Below, some lines carry pictures; leave those pictures out and retype exactly the lines from the one with "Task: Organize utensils" through the one with "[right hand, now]".

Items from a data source
+===+
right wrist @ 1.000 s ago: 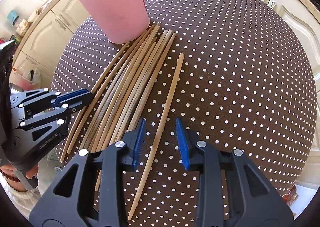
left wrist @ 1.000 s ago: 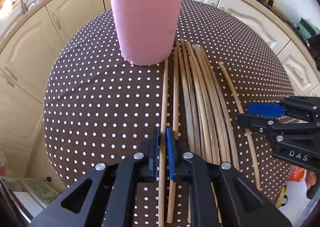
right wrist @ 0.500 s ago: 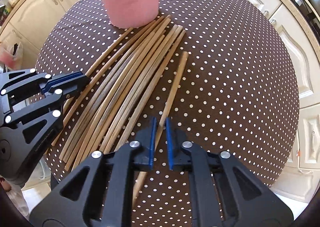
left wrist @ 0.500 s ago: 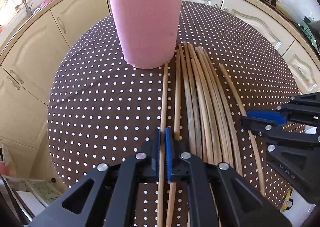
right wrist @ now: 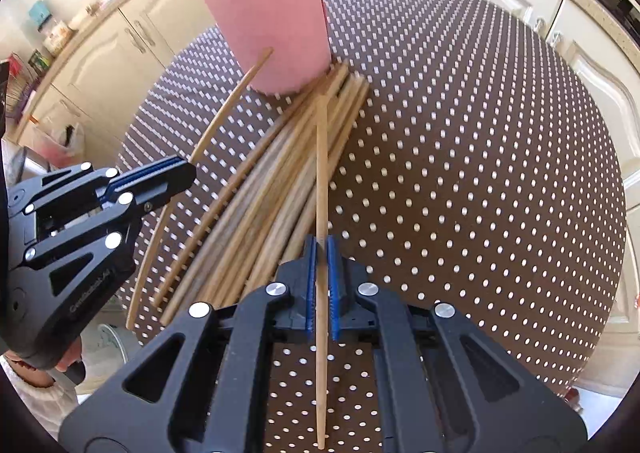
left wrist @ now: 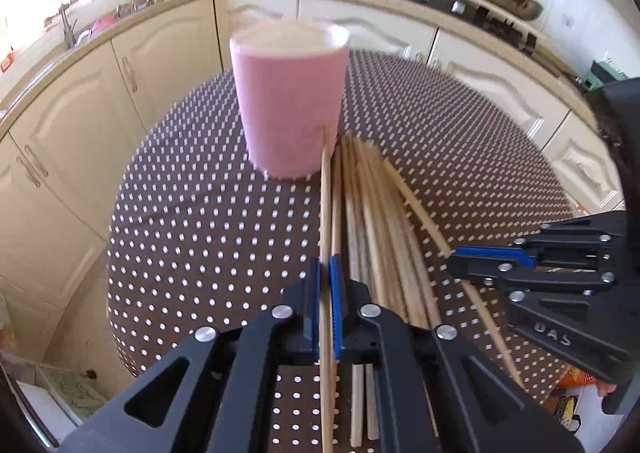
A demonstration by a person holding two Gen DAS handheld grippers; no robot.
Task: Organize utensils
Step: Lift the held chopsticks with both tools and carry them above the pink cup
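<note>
**Left-wrist and right-wrist views: one chopstick in each gripper**

Left wrist view shows the left gripper clamped on one long pale wooden chopstick, its far tip against the tall pink cylindrical holder. Right wrist view shows the right gripper closed on another wooden chopstick, apparently raised above the loose bundle of wooden chopsticks lying on the brown polka-dot tablecloth just beside the holder's base.
</note>
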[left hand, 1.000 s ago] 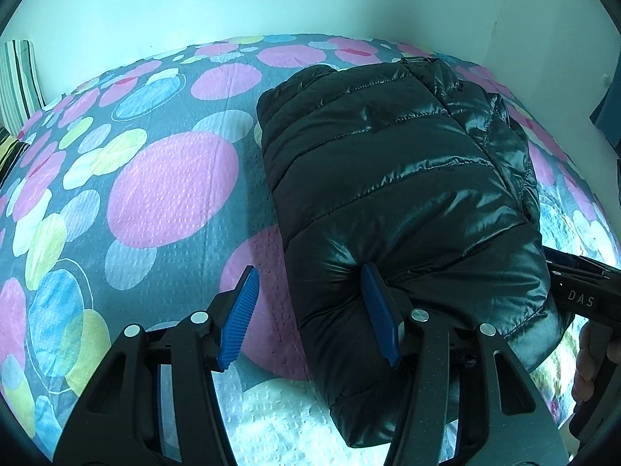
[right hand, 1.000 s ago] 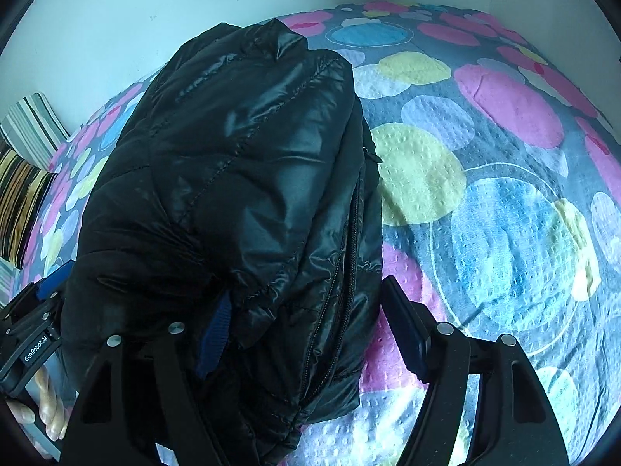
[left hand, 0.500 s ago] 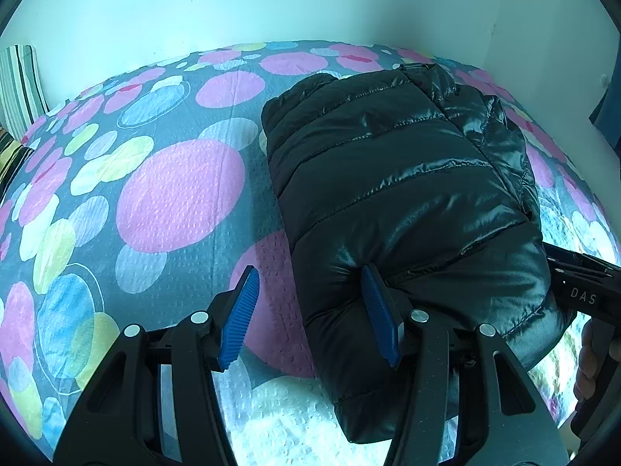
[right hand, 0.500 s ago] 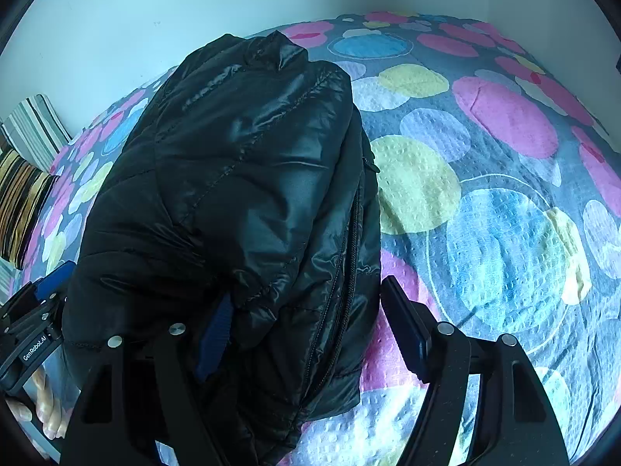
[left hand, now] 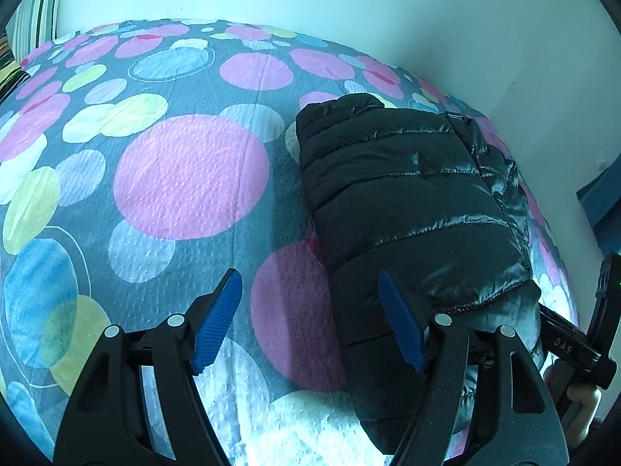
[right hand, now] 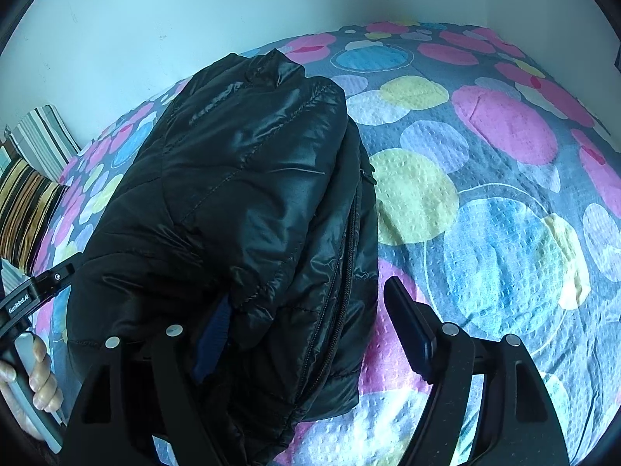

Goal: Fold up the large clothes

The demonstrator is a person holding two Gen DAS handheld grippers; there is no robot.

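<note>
White walls stand behind a bed (left hand: 186,178) that is covered by a grey bedspread (right hand: 485,209) with pink, blue and yellow-green circles. On this bedspread lies the black puffer jacket (left hand: 407,202), folded into a thick, long bundle with shiny quilted panels. In the right wrist view its zipper (right hand: 341,283) runs down along the side of the bundle that faces the open bedspread. Striped pillows (right hand: 35,178) lie at the far left edge of the bed, near the wall.

From the left wrist view, the left gripper (left hand: 310,318) points down at the bedspread just beside the jacket. Its jaws are opening and only the bedspread shows between them. One blue pad (left hand: 399,322) is at the jacket's near edge, the other stands apart over a pink circle.

From the right wrist view, the right gripper (right hand: 310,330) is also opening its jaws, and the near end of the jacket is between them. One pad (right hand: 213,334) is half hidden under a fold of the fabric, while the other stands free of the jacket, so the jaws do not press it.

A hand (right hand: 39,380) of the person holds the handle of the left gripper at the lower left of this view.
</note>
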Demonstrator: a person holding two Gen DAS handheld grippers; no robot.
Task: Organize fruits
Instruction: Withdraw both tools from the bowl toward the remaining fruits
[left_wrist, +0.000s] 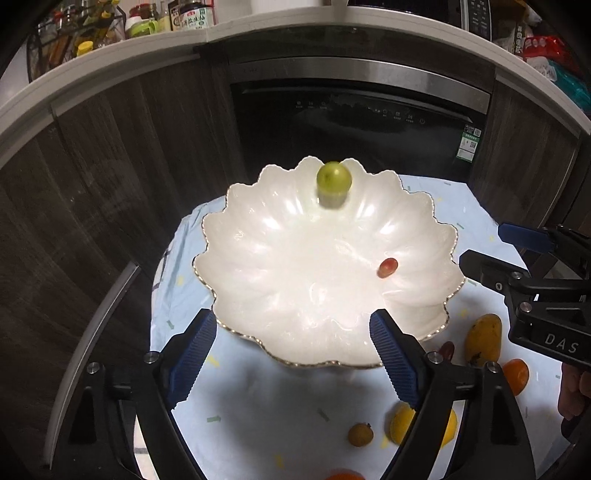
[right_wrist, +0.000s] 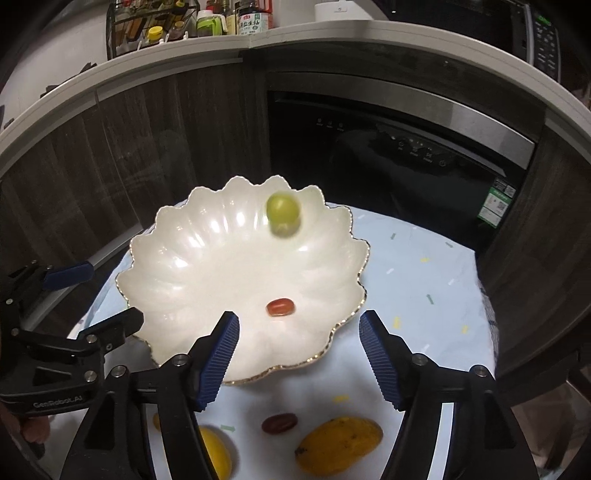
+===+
◆ **Problem solution**
Task: Organize utensils
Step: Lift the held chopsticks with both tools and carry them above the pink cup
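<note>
**Left-wrist and right-wrist views: one chopstick in each gripper**

Left wrist view shows the left gripper clamped on one long pale wooden chopstick, its far tip against the tall pink cylindrical holder. Right wrist view shows the right gripper closed on another wooden chopstick, apparently raised above the loose bundle of wooden chopsticks lying on the brown polka-dot tablecloth just beside the holder's base.
</note>
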[left hand, 1.000 s ago] 
[right hand, 1.000 s ago] 
[left hand, 0.500 s ago] 
[right hand, 0.500 s ago] 
[left hand, now] 
[right hand, now] 

The answer has now been finished.